Saturday, November 16, 2013

One of my last posts as an unmarried man

"This train will stop at every station from Hibarigaoka."  That's what I heard.  Or at least, that's what I understood--the announcement was in Japanese: 「ひばりヶ丘から各駅に止まります。」  I cannot even begin to guess how many times I had heard the Japanese phrase without comprehending, waiting for the inevitable English translation, but tonight for the first time, I was thinking in Japanese and paying attention at just the right moment and I understood the phrase as it was being spoken--not even a moment's lag for my brain to translate or catch up.  I couldn't suppress my smile.
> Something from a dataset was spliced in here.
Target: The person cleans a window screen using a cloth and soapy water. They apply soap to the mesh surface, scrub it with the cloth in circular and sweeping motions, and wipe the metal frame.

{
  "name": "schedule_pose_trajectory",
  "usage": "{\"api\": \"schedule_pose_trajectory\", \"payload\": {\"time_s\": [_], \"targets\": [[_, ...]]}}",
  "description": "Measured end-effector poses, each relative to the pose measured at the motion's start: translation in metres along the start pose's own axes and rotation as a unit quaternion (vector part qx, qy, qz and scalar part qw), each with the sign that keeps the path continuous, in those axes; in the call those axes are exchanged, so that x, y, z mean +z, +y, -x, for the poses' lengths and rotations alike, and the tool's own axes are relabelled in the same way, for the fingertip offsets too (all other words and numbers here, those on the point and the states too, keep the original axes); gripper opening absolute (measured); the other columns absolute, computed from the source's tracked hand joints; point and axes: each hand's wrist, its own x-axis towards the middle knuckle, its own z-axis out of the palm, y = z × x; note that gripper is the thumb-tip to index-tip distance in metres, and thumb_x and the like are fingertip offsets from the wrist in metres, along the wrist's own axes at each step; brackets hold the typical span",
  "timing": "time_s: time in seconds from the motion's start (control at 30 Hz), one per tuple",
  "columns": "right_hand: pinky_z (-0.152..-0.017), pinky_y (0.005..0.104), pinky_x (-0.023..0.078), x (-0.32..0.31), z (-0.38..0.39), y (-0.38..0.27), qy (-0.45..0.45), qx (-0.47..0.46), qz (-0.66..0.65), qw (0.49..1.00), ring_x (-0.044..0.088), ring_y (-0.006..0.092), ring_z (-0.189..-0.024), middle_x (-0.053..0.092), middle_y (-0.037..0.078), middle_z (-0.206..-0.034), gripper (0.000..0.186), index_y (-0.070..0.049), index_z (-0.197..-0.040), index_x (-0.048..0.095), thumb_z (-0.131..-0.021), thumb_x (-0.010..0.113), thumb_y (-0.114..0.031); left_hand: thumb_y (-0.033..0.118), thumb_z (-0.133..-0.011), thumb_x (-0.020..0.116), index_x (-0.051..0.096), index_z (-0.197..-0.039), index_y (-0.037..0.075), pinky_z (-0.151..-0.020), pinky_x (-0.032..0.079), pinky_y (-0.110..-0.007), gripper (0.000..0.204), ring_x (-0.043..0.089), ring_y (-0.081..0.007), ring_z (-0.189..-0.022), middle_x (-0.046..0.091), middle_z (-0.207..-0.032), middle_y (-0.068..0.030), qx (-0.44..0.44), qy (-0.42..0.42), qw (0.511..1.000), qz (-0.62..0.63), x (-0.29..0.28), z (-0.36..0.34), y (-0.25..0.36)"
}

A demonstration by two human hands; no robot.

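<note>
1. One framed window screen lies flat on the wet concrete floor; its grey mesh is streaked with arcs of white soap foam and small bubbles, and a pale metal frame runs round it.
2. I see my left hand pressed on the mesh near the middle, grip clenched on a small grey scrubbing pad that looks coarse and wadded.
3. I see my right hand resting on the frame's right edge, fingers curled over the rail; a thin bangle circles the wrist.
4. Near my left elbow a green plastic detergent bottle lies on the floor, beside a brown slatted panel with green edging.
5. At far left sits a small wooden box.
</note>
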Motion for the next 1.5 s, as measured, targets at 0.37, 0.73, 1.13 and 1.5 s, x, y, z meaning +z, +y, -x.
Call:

It has been a long time since I have posted anything, and even longer since I've posted regularly.  This is a statement of fact, yet not an apology--my life has gone and is going through a major metamorphosis this year.

Two years ago, on November 22, 2011, I wrote this post.  One year ago, on November 18, 2012, I went to a "singles party" after church.  The host had intended to introduce me to a young lady who was a friend of the family (and I mean "introduce" in the only way that it can possibly be interpreted in the context of an after-church singles party).  However, God had other plans and I ended up sitting on the other side of the room in the middle of a conversation that I could not follow, as it was all in Japanese.  Of course, instead of my lack of understanding making me invisible, it apparently made me a target for questions.  I tried valiantly, but unsuccessfully, to keep up.  The young woman sitting next to me must have recognized my confusion, and she began to translate for me.

I'd seen her at church before, and at a home party a month earlier.  I'd thought she was pretty and that she seemed nice, but I'd never properly met her or spoken to her.  She seemed a bit shy, and I could be a bit shy, too.  And, I had simply assumed she did not speak English.  But all of a sudden, here she was, swooping to my rescue and tossing me a lifeline.  I was grateful and very much relieved.  After I'd answered the questions that had been posed to me (through my rescuer's translation, of course), we met officially for the first time: her name was Tomomi.

As I said, that meeting happened on November 18, 2012.

In exactly six weeks, Tomomi and I will marry each other, and start our lives together.

The past year has been the story of our meeting, our friendship, and our courtship.  We began to spend time together in group settings in January.  We went on our first date to see Les Miserables at the beginning of February.  And, on March 16 (8 months ago), after going out almost every week since we saw Les Mis, we officially became a couple.  Less than two months later, we were engaged.

We both feel sometimes as though we're living someone else's lives, that this is all so unreal.  Perhaps this is because it has happened so naturally--there was no thunderbolt from heaven when we met.  Neither of us parted ways that evening thinking that the other was "the one".  We simply found ourselves in situations where we could spend time together and get to know each other.  It was in no way dramatic, and it was so unlike all of the adolescent crushes that had dotted my teen years and early 20s.  Those were intense and emotional, and I suffered from an inability to act naturally around whoever it was I happened to have a crush on at that moment.  I'd try too hard to be funny or cool, and would come across as nervous, awkward or so over-eager as to be off-putting.  My friendship with Tomomi was (and is) steady and comfortable despite all odds saying it shouldn't have been: language gaps, cultural differences, a 4 year, 11 month age difference, and the fact that neither of us really does small talk would seem daunting on paper.  Yet, we found ourselves at ease with each other from the start.  I can be myself when I'm with her, honest, vulnerable and real.  Perhaps because of this, I'm inspired to become the best version of myself that I can be, seeking to abandon my selfishness, striving to serve, and praying over our relationship constantly.  It's a journey that has made me much more keenly aware of my shortcomings, but I am blessed to be with someone who accepts me anyway, and who reminds me frequently of God's mercy, forgiveness and love.  It's a journey that has made me a better person.  Of course, the real journey, the journey of matrimony, has yet to begin and I can do no better than to rely on the grace of Him who has brought us this far.

This may be the last time I write before my wedding day, and I wanted merely to express what is on my mind and heart at this unique time between chapters in my life, and to express my joy and gratitude for the goodness of God and His plans.

When I wrote that letter to my future wife (linked above) two years ago, I was forcing myself to trust God's plans despite my own impatience and frustration.  We cannot predict God's timing, but we can trust in God's goodness and His faithfulness.  He has allowed me to experience frustration, anger, annoyance, heartbreak, pain and impatience over the course of my lifetime, but He has never abandoned me nor failed me.  I pray that I can recognize this, trust in this and rejoice in this every day as a husband; that we can take joy in this every day as a couple.


1 comment:

  1. And we are blessed by the blessing Tomomi brings to your life. Praise God from Whom they flow and flow.